Reinhold se desperezaba como un gato recién despertado. Cuando la miró, su voz salió con una mezcla de reproche y diversión.
—Me abandonaste.
Catherine rio.
—Lo siento, fue una siesta espectacular, pero necesitaba ir al baño.
Él arqueó una sonrisa y se incorporó.
—Cierto, fue buena. Hacía mucho no dormía tan bien.
Ella se echó un mechón de cabello hacia atrás con gesto de falsa modestia.
—No es por presumir, pero soy una gran compañera de siestas.
—Acabo de comprobarlo.
Otro trueno resonó en la distancia, como si quisiera sumarse a la conversación. Catherine se encogió de hombros.
—No te preocupes. Mañana habrá sol y podremos pasear.
—¿Tú crees?
—Confía en mí. Estoy tan segura que te prometo un desayuno al aire libre.
Él sonrió, convencido.
—Está bien, no puedo desconfiar de alguien que conoce el clima inglés tanto como el servicio meteorológico.
Catherine levantó la barbilla con fingida solemnidad.
—Excelente.
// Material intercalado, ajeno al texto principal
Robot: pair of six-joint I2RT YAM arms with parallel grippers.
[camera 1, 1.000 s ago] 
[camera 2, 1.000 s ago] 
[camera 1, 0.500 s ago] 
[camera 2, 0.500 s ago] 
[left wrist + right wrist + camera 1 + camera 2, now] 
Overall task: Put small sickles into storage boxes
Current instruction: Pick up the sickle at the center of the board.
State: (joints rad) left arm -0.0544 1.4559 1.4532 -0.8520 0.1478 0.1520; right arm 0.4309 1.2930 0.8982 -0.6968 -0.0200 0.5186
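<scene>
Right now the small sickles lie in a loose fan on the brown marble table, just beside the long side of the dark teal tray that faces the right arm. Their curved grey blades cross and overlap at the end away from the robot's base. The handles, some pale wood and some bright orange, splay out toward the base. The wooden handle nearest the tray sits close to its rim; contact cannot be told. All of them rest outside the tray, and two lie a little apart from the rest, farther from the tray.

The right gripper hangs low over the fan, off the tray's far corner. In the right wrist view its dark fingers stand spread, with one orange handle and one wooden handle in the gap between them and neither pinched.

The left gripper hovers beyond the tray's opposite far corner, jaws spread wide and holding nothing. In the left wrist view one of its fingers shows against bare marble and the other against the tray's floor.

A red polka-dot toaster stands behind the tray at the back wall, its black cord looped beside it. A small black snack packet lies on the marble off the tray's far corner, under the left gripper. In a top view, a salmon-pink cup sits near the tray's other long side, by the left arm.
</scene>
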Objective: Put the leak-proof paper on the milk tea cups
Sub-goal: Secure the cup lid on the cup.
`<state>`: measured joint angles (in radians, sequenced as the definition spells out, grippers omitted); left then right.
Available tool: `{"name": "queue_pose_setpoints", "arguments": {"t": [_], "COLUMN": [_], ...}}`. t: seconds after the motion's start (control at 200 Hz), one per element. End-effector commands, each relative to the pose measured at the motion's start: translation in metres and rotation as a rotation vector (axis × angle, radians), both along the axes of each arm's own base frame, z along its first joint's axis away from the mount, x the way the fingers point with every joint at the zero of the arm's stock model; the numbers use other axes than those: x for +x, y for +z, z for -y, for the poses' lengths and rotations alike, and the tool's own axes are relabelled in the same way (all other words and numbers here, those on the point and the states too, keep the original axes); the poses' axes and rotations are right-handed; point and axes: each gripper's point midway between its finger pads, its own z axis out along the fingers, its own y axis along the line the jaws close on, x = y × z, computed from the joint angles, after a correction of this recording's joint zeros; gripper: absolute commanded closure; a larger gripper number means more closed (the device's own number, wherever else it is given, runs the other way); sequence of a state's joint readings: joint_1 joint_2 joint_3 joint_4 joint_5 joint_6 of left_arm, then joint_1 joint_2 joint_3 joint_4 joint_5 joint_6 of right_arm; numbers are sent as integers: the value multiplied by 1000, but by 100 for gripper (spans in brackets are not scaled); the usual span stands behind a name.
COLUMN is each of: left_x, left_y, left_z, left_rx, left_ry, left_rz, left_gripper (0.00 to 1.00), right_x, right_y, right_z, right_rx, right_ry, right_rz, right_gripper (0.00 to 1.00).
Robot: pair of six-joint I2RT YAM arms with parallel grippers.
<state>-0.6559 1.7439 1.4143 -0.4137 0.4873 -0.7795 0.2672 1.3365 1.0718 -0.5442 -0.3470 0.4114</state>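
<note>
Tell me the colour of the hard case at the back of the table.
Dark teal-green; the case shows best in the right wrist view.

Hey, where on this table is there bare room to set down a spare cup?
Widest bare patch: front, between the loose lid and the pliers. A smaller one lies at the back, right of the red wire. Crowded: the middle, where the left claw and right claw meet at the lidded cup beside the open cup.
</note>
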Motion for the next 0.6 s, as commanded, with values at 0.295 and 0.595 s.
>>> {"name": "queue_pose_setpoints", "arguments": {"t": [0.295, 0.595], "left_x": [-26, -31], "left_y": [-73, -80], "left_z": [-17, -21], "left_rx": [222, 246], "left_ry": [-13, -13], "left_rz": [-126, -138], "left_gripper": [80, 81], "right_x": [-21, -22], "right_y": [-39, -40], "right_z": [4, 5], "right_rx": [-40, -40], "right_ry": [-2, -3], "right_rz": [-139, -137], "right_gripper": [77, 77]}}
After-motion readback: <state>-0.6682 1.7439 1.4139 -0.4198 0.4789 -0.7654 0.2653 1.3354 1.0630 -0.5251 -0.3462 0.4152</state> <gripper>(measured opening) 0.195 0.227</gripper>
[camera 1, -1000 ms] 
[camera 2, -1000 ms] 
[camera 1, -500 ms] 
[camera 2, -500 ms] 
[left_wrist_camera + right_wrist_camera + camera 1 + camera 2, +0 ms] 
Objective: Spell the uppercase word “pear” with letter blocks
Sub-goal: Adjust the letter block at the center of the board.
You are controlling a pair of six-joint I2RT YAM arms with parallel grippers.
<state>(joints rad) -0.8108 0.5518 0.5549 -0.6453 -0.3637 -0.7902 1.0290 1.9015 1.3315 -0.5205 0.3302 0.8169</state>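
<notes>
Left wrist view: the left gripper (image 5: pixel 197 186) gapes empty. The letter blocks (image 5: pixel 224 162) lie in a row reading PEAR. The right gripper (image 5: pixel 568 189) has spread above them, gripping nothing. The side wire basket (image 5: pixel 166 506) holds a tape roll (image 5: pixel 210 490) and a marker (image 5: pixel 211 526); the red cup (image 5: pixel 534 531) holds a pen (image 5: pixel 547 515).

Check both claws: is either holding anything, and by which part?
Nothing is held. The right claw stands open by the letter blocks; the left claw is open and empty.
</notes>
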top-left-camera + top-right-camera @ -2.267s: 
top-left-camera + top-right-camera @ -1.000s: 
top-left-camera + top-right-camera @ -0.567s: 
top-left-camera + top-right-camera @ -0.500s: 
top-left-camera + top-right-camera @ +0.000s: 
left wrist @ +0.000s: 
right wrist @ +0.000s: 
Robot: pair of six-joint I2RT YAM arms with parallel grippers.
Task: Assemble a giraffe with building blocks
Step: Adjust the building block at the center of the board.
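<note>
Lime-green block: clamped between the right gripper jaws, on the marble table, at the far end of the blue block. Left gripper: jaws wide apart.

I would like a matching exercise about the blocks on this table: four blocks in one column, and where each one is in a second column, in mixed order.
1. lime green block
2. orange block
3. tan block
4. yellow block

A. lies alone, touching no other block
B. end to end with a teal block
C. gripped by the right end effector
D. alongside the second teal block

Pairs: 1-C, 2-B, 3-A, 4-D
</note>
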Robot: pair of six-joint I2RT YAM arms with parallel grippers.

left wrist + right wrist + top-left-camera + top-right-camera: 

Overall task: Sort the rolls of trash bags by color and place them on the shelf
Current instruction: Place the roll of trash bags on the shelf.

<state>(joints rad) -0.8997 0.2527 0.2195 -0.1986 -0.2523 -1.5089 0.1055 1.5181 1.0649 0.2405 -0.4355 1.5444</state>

Entonces, ahora voy a cocinar antes de que Louis se ponga de mal humor.
—¿Te ayudo?
—No, solo hazme compañía en la cocina.
—De acuerdo, pero déjame lavarme la cara primero. Todavía no consigo despertarme del todo.
Ella sonrió, divertida.
—Es un día para la pereza, ¿no? Me gustan los días lluviosos porque no siento culpa de no hacer nada.
—Mi psicóloga decía que no debía ser productivo todo el tiempo —comentó con calma—. Me costó meses entenderlo.
—¿Psicóloga? ¿Haces terapia?
—Hacía. Fueron diez años de psicoanálisis hasta que me dieron el alta. La última sesión fue hace casi seis años.
Catherine parpadeó un par de veces, intentando procesar la cifra. Diez años. Una década entera. Ella ni siquiera había aguantado diez semanas seguidas de clases de yoga, y eso que prometían paz interior y un trasero firme.
—Wow. Eso es mucho. ¿Puedo saber por qué ibas?